Saved data entries
============

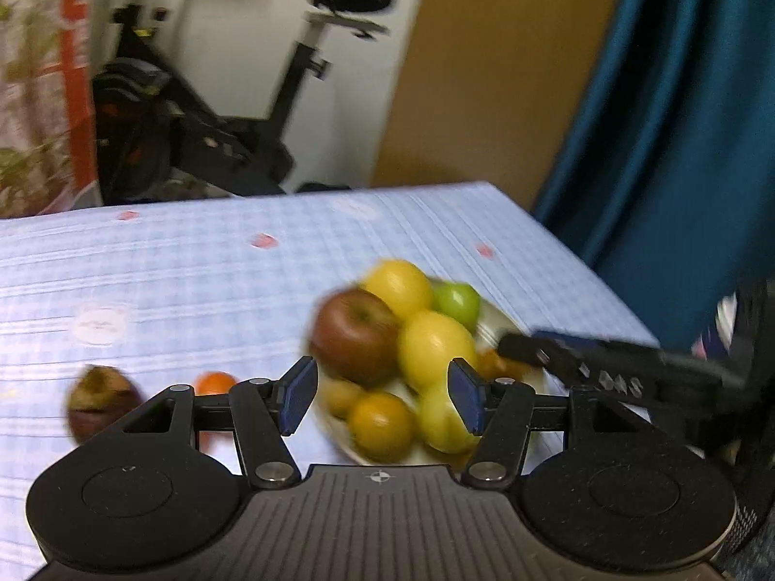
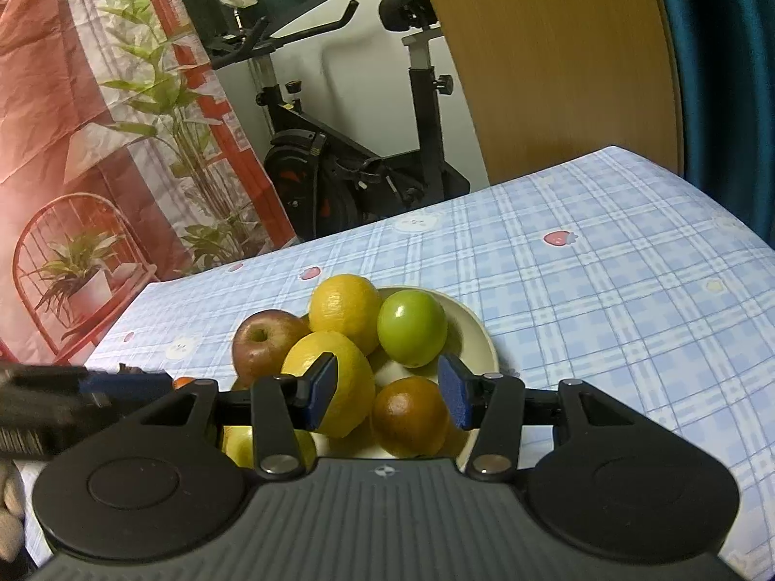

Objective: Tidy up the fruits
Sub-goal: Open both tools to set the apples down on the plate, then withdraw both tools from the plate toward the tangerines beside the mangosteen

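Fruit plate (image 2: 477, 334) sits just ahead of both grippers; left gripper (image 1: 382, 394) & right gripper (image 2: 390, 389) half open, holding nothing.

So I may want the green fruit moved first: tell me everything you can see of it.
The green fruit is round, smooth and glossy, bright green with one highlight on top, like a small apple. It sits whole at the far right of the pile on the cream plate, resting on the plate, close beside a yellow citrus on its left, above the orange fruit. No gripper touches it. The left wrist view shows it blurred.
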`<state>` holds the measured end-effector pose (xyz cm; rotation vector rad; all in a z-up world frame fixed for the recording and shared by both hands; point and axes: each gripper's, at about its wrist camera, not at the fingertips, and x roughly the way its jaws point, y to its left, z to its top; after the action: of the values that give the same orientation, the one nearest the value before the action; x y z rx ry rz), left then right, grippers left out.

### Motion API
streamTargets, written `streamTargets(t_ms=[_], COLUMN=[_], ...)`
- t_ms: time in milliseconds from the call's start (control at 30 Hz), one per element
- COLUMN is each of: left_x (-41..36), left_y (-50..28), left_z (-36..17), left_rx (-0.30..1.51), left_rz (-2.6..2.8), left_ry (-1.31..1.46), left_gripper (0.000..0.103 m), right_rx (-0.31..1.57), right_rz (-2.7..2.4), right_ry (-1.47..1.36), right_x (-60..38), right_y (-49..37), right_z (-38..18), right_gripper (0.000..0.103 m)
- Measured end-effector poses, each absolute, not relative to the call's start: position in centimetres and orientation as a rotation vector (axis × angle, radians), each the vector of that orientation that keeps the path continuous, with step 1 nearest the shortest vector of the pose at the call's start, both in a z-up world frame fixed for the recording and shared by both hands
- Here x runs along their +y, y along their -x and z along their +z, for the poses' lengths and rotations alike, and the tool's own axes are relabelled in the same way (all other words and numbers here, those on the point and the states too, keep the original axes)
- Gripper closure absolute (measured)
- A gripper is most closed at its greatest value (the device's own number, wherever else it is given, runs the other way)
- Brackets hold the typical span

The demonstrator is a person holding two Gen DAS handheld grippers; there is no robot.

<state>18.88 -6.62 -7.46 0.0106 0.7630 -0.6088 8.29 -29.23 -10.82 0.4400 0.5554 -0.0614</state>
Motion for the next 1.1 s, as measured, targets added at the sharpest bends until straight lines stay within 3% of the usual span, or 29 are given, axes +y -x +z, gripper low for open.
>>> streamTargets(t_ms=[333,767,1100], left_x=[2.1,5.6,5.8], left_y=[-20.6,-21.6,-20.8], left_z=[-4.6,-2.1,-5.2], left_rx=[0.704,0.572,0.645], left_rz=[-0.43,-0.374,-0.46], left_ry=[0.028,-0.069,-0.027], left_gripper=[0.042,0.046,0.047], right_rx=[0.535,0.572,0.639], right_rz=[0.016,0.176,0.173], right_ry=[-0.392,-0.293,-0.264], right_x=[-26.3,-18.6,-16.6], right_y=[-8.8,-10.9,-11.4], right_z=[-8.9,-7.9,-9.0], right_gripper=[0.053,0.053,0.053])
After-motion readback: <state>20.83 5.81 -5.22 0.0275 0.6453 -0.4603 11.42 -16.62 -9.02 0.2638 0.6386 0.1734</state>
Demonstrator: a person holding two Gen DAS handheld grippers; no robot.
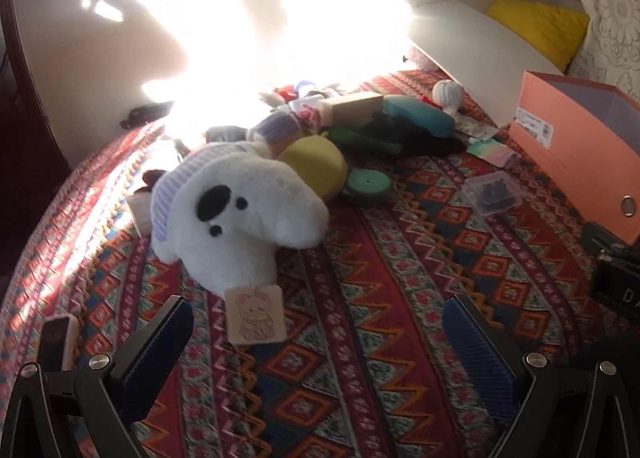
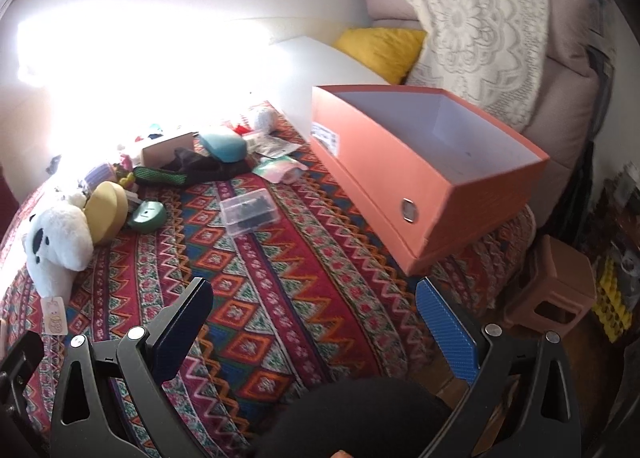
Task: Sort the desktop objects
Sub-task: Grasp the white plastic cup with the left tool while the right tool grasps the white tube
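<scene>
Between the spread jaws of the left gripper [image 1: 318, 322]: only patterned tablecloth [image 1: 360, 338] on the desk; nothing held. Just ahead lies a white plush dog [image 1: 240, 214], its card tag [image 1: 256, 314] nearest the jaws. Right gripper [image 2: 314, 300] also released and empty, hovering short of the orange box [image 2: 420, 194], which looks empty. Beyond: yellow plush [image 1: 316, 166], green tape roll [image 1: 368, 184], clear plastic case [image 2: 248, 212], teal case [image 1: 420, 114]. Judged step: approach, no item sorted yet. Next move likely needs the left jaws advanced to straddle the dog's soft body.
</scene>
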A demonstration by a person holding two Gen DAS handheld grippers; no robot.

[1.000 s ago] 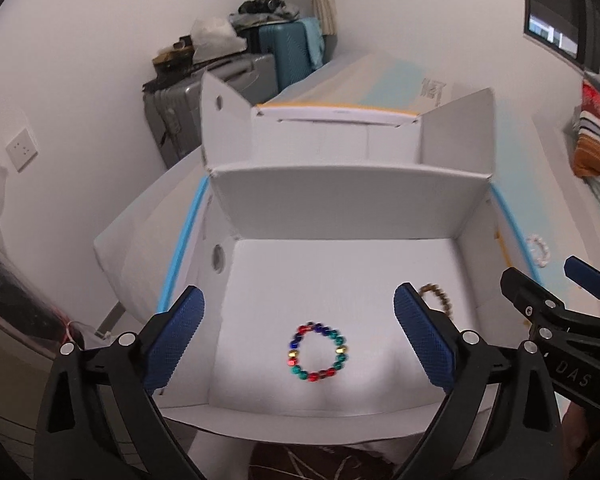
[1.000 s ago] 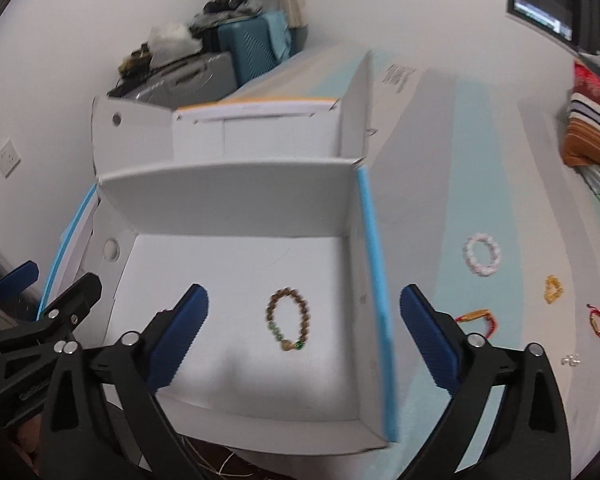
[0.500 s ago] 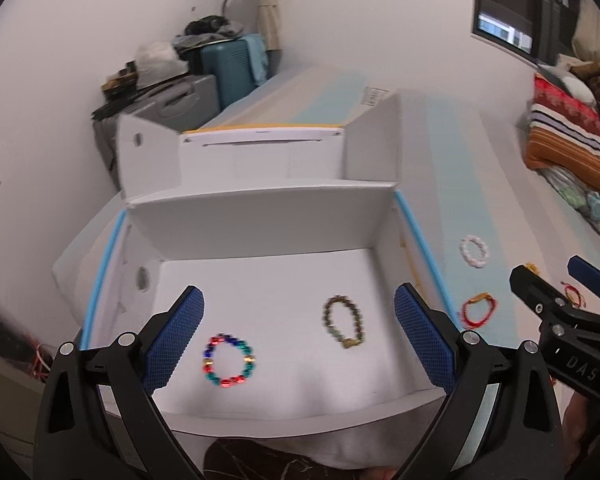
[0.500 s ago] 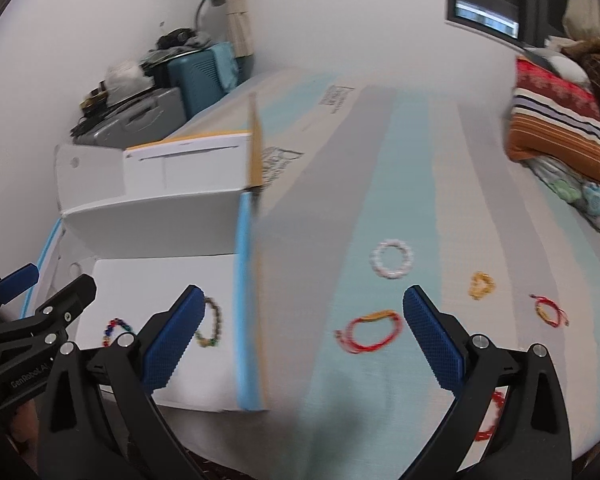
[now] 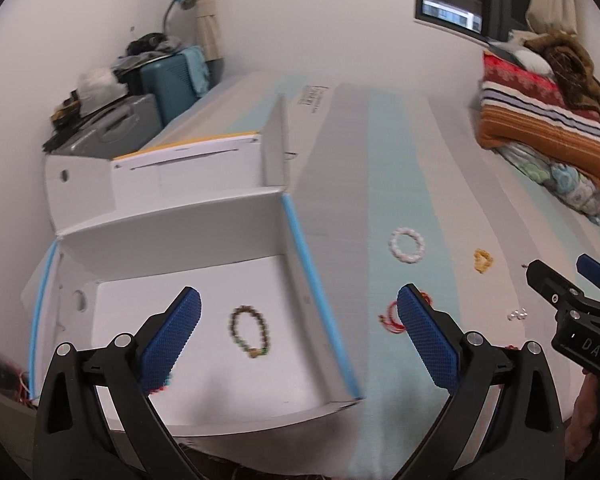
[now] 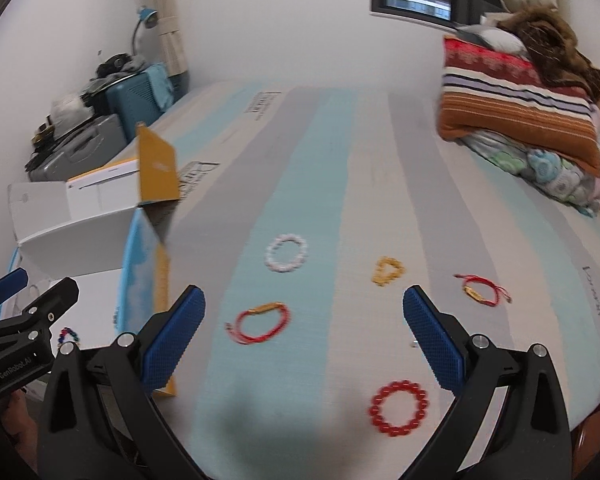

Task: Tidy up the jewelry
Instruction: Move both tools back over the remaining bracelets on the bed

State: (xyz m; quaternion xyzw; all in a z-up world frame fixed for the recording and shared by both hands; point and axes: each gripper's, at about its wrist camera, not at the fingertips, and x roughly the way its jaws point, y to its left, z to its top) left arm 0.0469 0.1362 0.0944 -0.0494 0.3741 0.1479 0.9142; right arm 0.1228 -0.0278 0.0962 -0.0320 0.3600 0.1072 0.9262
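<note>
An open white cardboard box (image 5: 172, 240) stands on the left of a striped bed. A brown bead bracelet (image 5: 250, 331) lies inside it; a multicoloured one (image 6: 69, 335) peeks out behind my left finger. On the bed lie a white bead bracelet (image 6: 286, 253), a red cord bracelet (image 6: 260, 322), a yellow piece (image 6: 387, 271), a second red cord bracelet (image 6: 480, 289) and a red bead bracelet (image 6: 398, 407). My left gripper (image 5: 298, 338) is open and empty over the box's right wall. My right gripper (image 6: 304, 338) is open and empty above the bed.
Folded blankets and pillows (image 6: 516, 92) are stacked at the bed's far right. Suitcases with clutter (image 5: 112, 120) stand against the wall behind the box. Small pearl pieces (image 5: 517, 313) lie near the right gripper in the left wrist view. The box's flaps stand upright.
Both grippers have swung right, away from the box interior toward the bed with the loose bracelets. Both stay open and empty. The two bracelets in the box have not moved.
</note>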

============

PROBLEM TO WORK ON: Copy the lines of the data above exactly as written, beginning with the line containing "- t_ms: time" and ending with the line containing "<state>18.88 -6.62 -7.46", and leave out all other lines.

PROBLEM SOLUTION:
- t_ms: time in milliseconds from the call's start (control at 30 Hz), one per element
- COLUMN is each of: left_x (-41..36), left_y (-50..28), left_z (-36..17), left_rx (-0.30..1.51), left_rz (-2.6..2.8), left_ry (-1.31..1.46), left_gripper (0.000..0.103 m), right_rx (-0.31..1.57), right_rz (-2.7..2.4), right_ry (-1.47..1.36), right_x (-60..38), right_y (-49..37), right_z (-38..18), right_gripper (0.000..0.103 m)
- Measured end-effector poses, each absolute, not relative to the call's start: position in centimetres and orientation as a rotation vector (axis × angle, radians), each the vector of that orientation that keeps the path continuous, with step 1 nearest the shortest vector of the pose at the call's start, both in a z-up world frame fixed for the recording and shared by both hands
- Here x runs along their +y, y along their -x and z along their +z, for the poses' lengths and rotations alike, and the tool's own axes are relabelled in the same way (all other words and numbers here, those on the point and the states too, keep the original axes)
- Gripper closure absolute (measured)
- A gripper is most closed at its greatest value (the device's own number, wherever else it is given, runs the other way)
- Brackets hold the typical span

The demonstrator is a person holding two Gen DAS handheld grippers; there is no robot.

<state>18.88 -6.62 -7.46 0.0106 0.7630 -0.6088 8.29 -29.23 -10.82 0.4400 0.5554 -0.0614</state>

The output for this exercise is now complete.